Turkish Stream offers Russia increased export control

June 1, 2015
Estimates have the European Union importing 49% more gas in 2035 than in 2012.1 Russia would like to secure as much of this market as possible.

Elmar Baghirov
Azerbaijan Diplomatic Academy
Baku

Estimates have the European Union importing 49% more gas in 2035 than in 2012.1 Russia would like to secure as much of this market as possible. Before pursuing the South Stream natural gas pipeline project, OAO Gazprom in 2002 proposed Blue Stream II, paralleling Blue Stream across the Black Sea to Turkey.

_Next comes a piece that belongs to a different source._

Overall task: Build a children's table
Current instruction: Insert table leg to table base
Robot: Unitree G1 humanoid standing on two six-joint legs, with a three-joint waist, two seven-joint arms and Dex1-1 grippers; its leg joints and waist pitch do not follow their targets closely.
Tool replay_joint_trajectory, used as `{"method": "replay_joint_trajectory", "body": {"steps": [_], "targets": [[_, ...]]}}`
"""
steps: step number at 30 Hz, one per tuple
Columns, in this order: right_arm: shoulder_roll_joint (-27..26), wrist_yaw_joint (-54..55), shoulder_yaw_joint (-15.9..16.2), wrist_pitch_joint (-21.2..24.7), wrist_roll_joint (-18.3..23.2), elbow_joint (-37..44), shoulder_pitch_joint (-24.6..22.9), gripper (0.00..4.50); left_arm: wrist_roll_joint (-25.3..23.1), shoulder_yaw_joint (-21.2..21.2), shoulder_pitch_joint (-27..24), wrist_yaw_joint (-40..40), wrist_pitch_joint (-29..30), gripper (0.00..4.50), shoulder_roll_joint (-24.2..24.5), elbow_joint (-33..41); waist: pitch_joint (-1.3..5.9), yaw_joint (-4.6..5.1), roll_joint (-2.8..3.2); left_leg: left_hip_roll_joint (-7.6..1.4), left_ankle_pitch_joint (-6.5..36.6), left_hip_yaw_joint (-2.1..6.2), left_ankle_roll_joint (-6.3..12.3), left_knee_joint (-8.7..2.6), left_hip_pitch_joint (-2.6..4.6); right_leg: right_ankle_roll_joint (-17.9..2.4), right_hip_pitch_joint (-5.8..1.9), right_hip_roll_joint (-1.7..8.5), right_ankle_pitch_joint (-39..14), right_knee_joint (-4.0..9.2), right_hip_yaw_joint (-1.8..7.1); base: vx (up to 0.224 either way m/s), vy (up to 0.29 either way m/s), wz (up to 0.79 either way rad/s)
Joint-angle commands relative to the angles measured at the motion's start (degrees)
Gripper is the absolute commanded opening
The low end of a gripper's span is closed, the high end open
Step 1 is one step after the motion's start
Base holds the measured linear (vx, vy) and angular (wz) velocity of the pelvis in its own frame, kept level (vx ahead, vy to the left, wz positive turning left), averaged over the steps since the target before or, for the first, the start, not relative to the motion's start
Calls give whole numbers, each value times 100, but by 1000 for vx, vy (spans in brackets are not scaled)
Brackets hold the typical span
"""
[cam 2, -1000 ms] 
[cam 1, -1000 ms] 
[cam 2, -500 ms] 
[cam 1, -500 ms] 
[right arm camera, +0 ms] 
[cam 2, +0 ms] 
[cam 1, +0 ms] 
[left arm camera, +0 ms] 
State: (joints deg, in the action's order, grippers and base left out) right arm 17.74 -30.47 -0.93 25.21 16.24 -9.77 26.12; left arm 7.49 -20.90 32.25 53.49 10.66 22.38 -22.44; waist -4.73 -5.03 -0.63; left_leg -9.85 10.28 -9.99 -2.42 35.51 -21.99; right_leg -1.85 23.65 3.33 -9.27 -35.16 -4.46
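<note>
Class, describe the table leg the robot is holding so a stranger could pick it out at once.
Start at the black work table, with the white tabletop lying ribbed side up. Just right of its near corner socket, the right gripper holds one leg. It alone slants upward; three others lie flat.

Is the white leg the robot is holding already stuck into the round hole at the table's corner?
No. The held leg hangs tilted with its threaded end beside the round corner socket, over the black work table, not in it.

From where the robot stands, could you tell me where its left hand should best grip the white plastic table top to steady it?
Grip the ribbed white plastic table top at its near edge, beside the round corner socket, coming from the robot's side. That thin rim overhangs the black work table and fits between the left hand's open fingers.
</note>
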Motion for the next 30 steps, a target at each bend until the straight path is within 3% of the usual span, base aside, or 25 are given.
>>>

Five years later, however, Gazprom announced South Stream, a project that would bypass both Ukraine and Turkey. On Dec. 1, 2014, after visiting Ankara, Turkey, Russian Pres. Vladimir Putin cancelled South Stream and instead put forward a new 63 billion cu m (bcm)/year pipeline intended both to meet growing Turkish demand and to supply gas to southern Europe.

The proposed pipeline is much shorter than South Stream and therefore more affordable. Gazprom Chief Executive Officer Alexei Miller immediately began advising that the European Union (EU) should start building a gas transportation network to the border with Turkey, in a move designed to make it clear both that South Stream was dead and that Russia still intended to supply the EU with natural gas (Fig. 1).

South Stream's end

The EU pressured its member states to refuse the project, describing it as in conflict with the EU's Third Energy Package (TEP) as regarded third-party access and ownership unbundling. Russia expected an exemption, based on the idea that the project was of high strategic importance to EU energy security, but never actually applied for it.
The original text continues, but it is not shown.